To my surprise, the office I visited did ask if I was adopted or if I did not have access to my family medical history. I was astounded. This was the first time I have ever seen any health facility acknowledge adoptees and that adoptees may not legally have access to their family health history as a matter of legal discrimination denying them their original birth records. 

When I completed my intake forms, I noted this fact and specifically wrote on the form saying it was the first time any health provider acknowledged the existence and reality of an American adoptee. When I completed my exam, I thanked my doctor for this evidence-based protocol and told her it acknowledged millions of Americans may not have their medical history at no fault of their own. She told me her practice absolutely needed to know a patient’s background because many of the health problems they address have genetic precursors. 
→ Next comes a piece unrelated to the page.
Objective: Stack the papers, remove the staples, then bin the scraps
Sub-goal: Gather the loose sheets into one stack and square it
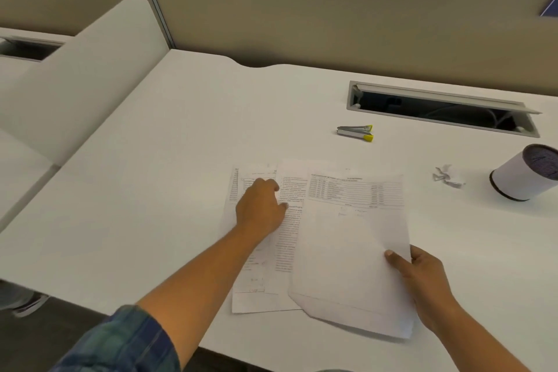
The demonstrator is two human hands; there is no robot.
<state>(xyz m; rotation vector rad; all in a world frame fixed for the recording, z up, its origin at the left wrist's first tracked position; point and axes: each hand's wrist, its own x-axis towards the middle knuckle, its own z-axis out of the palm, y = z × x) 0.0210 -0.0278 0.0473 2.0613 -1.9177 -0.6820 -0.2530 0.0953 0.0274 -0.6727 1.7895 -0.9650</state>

I also told her that my forthcoming book would be examining this topic at length. She was excited to hear about this and told me she would like to see the book. That conversation also told me many doctors may also like to know about the issue linking health, public health, and adoption and that my book can reach a large audience of readers who could become advocates for legal reform to change discriminatory state laws.

My immediate proposals to address this are two-fold. For anyone who is an adoptee, I encourage them to tell all of their health providers to change their intake forms to acknowledge health history is a legal issue that adoptees cannot change alone, and that medical professionals have moral and professional responsibilities to issue statements supporting birth record access for all adoptees, without exception. For medical professionals, I encourage you to become familiar with state laws that seal adoptees’ records and explain to the public how this undermines public and human health. This is within your range of practice to encourage healthy lives for everyone. Public health practitioners also need to be part of this, including the CDC.